Extracting myristic acid follows the tradition of rendering animal and plant fats—a process that once happened in small workshops and now fills industrial tanks. Today, professionals prefer hydrolysis, breaking triglycerides apart with water and heat. Steam and pressure do most of the work. Once the fatty acids separate out, distillation cleans and concentrates the product. Some researchers tinker with enzymes to cut down on waste and energy use. Even with modern tweaks, the logic stays the same: separate, purify, and keep things simple.
Walk into a laboratory or scan a product label and myristic acid reveals a jumble of names. Myristate shows up in ingredient lists, pointing to its presence in esters or salts. Systematic language calls it tetradecanoic acid. Not everyone realizes the same compound makes appearances as food additive E370, or in surfactant form slipping into shampoos. These overlapping names do not belong only to chemistry experts—manufacturers, regulators, and curious consumers rely on them to keep communication clear, or at least possible.
Handling myristic acid in any workplace comes with expected routines. Gloves and goggles fend off splashes, and ventilation systems move vapors away from workbenches. Today’s factories do not treat fatty acids lightly. Regulations demand careful labeling, storage in cool, dry spaces, and clear instructions for accidental spills. Toxicity studies deserve attention: ingesting large quantities causes harm, and prolonged skin exposure may lead to irritation. Workers depend on Material Safety Data Sheets not just out of obligation, but from hard-won experience—ignoring them rarely ends well.

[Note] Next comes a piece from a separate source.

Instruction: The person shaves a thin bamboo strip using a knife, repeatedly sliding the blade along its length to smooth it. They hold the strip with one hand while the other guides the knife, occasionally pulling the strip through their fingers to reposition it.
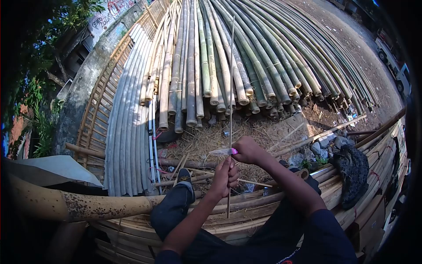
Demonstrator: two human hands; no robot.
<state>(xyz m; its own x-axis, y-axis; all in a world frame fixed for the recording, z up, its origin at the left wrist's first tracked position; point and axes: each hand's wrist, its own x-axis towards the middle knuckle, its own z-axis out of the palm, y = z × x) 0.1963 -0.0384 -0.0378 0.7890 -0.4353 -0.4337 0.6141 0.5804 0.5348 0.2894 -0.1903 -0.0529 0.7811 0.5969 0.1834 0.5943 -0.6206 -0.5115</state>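
Two hands full | left hand (225,178): thin stick (231,88), long axis fore-aft through fist | right hand (248,150): knife (220,152), blade crosswise at stick, just beyond left

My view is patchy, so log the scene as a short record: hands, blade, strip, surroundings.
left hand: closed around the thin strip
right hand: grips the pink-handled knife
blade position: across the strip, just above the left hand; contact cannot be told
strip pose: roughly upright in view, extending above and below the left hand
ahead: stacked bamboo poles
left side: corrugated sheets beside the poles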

Cosmetic scientists appreciate myristic acid for its creamy texture and cleansing properties, sneaking it into shaving creams, soaps, and moisturizers. Food technologists use it as an emulsifier, holding together products like whipped toppings and some processed foods. Pharmaceutical formulators sometimes turn to myristate esters to boost absorption of certain drugs. Industrial chemists find it useful as a lubricant and release agent. Even research laboratories keep it at hand to craft reference standards, test surfactant behaviors, or model lipid membranes. Some environmental engineers examine it for its biodegradation patterns in waterways.
Reactivity stays predictable—most transformations focus on turning that carboxylic acid group into something else. Esterification links myristic acid to alcohols, an old trick for producing surfactants or softeners. Hydrogenation does nothing here; myristic acid comes fully saturated already. Saponification, the mother trick of soapmakers, lets the fatty acid team up with sodium or potassium, yielding soaps that wash away grime. Some researchers modify the chain, clipping or swapping atoms to create specialized compounds used in research or tailored products.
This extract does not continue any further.